Washington’s Department of Corrections (DOC) and State Board of Community and Technical Colleges (SBCTC) collaborate to provide educational programming to incarcerated individuals and formerly incarcerated individuals re-entering the community. Available educational programming includes adult basic education, workforce and vocational training, and Associate of Arts degrees, among other options.
In 2020, the Washington Student Achievement Council (WSAC), in partnership with DOC and SBCTC, received a grant from the Lumina Foundation to improve postsecondary credential outcomes for incarcerated and re-entering populations in Washington. As a part of this grant, the Washington State Institute for Public Policy (WSIPP) was contracted by WSAC to examine the landscape of postsecondary correctional education programs in Washington.
This study presents an overview of the postsecondary correctional education system in Washington, with an examination of the patterns of enrollment in and completion of postsecondary programs for incarcerated individuals. We found that Black, Latino, and other people of color participated in correctional education programs at a greater rate than White individuals while incarcerated. Rates of retention and completion once enrolled were similar across all racial groups, although Black and Latino students were slightly less likely to complete their degree programs. These findings were consistent for both professional/technical degrees and academic transfer degrees.
This report also includes a review of national research literature identifying challenges that may inhibit participation in postsecondary programs and best practices that may promote access.
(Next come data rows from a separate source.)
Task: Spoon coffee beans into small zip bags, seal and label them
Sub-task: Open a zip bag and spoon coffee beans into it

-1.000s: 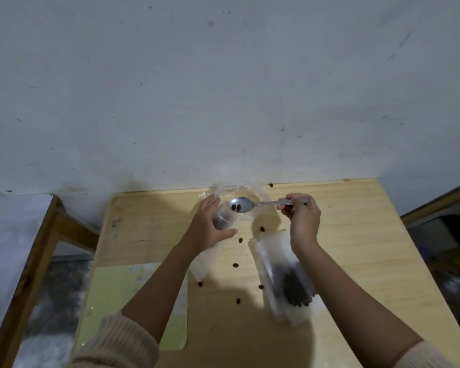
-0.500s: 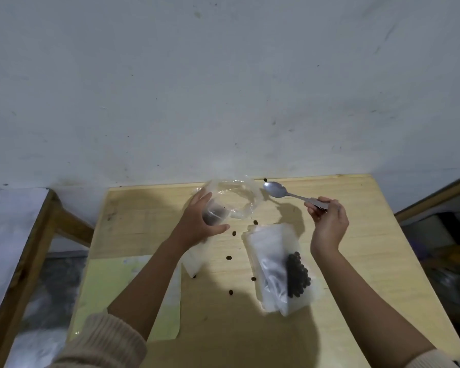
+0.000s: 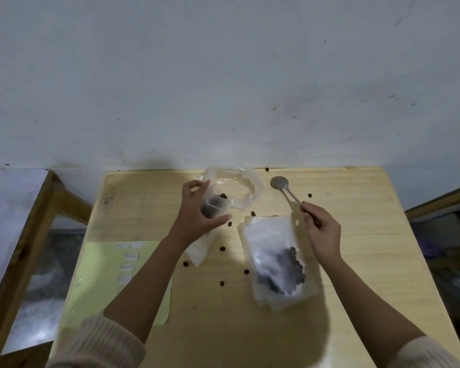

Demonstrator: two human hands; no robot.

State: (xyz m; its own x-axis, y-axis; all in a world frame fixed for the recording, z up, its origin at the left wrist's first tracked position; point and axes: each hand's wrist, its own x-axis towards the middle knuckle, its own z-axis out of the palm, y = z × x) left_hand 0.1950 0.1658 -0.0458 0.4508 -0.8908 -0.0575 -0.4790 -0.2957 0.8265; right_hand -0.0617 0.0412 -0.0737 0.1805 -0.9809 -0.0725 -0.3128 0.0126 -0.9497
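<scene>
The zip bag (image 3: 218, 204) was gripped by the left hand (image 3: 197, 220), the spoon (image 3: 279, 182) right of it pinched by the right hand (image 3: 322, 235); tilted unsealed, beans (image 3: 209, 210) could be spilled.

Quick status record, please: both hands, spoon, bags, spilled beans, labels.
left hand: grips small zip bag, which has beans in its bottom
right hand: pinches spoon by the handle end
spoon bowl: looks empty, right of large clear bag
large clear bag: open, at far table edge
pile of zip bags: lying flat, beans in top one
loose beans: scattered between the hands
label sheet: yellow-green, partly under left forearm
</scene>
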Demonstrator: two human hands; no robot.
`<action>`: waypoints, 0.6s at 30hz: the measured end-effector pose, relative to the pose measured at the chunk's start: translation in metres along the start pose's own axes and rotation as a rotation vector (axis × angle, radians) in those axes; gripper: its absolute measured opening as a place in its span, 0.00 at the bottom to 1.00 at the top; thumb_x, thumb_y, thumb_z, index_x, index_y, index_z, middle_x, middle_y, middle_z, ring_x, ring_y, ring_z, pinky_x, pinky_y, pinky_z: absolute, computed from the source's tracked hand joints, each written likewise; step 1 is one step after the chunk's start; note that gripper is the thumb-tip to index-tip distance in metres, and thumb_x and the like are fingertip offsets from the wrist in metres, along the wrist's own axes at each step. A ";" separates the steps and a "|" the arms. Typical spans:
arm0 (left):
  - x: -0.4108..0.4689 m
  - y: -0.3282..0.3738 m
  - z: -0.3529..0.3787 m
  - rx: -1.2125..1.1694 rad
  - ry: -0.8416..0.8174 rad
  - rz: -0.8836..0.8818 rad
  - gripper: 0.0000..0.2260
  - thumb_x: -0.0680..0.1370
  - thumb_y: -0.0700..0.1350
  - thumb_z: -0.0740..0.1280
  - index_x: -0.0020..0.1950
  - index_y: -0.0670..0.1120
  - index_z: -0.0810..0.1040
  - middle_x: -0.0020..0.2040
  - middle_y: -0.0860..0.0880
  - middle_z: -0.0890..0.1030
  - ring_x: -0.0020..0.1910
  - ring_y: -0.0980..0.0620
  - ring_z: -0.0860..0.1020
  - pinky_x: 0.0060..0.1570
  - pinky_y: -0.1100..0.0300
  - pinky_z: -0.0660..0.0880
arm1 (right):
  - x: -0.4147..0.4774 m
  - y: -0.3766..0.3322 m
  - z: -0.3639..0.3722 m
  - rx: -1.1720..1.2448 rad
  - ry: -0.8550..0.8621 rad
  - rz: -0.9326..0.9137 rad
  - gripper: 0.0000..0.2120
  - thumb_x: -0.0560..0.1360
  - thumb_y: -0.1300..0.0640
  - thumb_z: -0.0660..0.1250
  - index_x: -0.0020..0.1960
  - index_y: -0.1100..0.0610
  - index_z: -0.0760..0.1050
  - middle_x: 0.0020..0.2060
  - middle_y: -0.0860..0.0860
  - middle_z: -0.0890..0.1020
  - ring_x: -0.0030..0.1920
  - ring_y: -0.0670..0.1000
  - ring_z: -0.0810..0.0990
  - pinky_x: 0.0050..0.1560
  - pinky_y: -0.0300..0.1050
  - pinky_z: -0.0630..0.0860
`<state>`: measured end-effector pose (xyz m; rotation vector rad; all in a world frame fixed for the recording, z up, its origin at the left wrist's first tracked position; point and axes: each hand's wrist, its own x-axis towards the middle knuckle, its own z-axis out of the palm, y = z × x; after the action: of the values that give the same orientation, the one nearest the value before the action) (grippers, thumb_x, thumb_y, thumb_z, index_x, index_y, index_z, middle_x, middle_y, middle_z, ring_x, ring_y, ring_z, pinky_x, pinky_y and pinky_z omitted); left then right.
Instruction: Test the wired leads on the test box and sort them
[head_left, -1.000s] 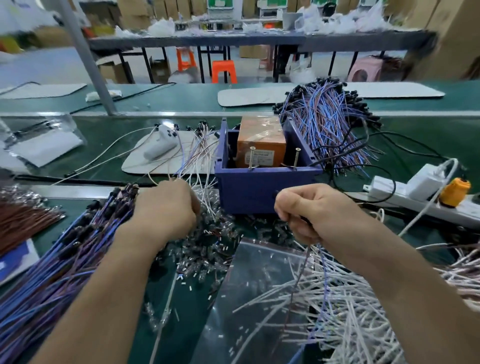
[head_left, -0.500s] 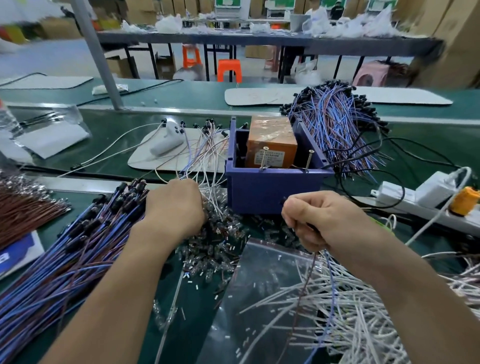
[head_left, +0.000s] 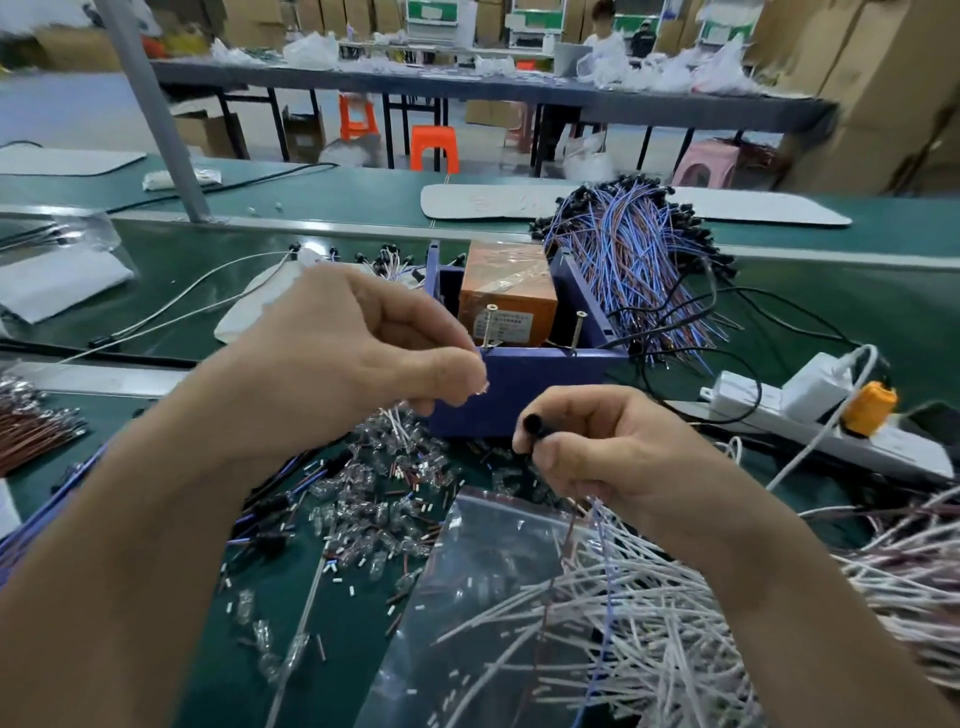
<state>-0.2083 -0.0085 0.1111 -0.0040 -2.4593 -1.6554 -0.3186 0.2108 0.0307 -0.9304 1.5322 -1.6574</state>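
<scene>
The purple test box (head_left: 524, 389) stands mid-table with an orange block (head_left: 506, 291) inside and two screws upright at its front edge. My left hand (head_left: 353, 348) is raised in front of the box and pinches a small clear bulb with white leads (head_left: 480, 387). My right hand (head_left: 587, 447) grips a black-capped lead (head_left: 532, 426); its blue and brown wires hang below the hand. Loose clear bulbs and small parts (head_left: 374, 499) litter the green mat beneath both hands.
A bundle of blue and brown leads (head_left: 639, 265) lies behind the box at right. White wires (head_left: 649, 623) pile up over a clear bag (head_left: 483, 587) at the lower right. A power strip (head_left: 810, 415) with an orange plug sits right. Brown leads (head_left: 31, 431) lie far left.
My left hand has risen from the bulb pile to the box front with a bulb pinched. My right hand has turned so the lead's black cap shows.
</scene>
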 end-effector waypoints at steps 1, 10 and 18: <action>0.000 0.003 0.006 -0.011 -0.020 0.016 0.13 0.60 0.53 0.83 0.40 0.50 0.89 0.36 0.46 0.87 0.32 0.53 0.82 0.36 0.65 0.80 | 0.000 0.000 0.000 0.012 -0.014 -0.013 0.04 0.73 0.59 0.74 0.47 0.57 0.84 0.33 0.51 0.77 0.32 0.46 0.70 0.34 0.35 0.67; 0.002 -0.003 0.023 -0.078 -0.101 0.100 0.16 0.58 0.52 0.86 0.41 0.50 0.88 0.36 0.46 0.87 0.34 0.53 0.84 0.35 0.64 0.79 | -0.004 -0.003 -0.006 0.209 -0.136 -0.054 0.09 0.71 0.61 0.76 0.51 0.59 0.85 0.38 0.51 0.81 0.39 0.46 0.77 0.44 0.34 0.73; -0.001 0.006 0.030 -0.084 -0.095 0.135 0.12 0.62 0.50 0.82 0.43 0.49 0.90 0.38 0.46 0.88 0.37 0.44 0.87 0.43 0.48 0.85 | -0.005 -0.004 -0.004 0.321 -0.152 -0.035 0.10 0.71 0.63 0.76 0.52 0.59 0.85 0.39 0.51 0.84 0.41 0.46 0.81 0.46 0.35 0.75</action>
<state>-0.2115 0.0217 0.1054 -0.2591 -2.3943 -1.7361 -0.3199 0.2177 0.0346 -0.8887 1.1144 -1.7490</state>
We found that Washington already implements many useful practices, chiefly the coordination between the Department of Corrections, community colleges, and other stakeholders and reentry services for formerly incarcerated students. Though barriers to participation still exist, often around funding, eligibility, and course quality, we found that these challenges would not generally limit participation for incarcerated students of color uniquely. However, some policies, particularly those related to student eligibility factors, may indirectly contribute to inequities.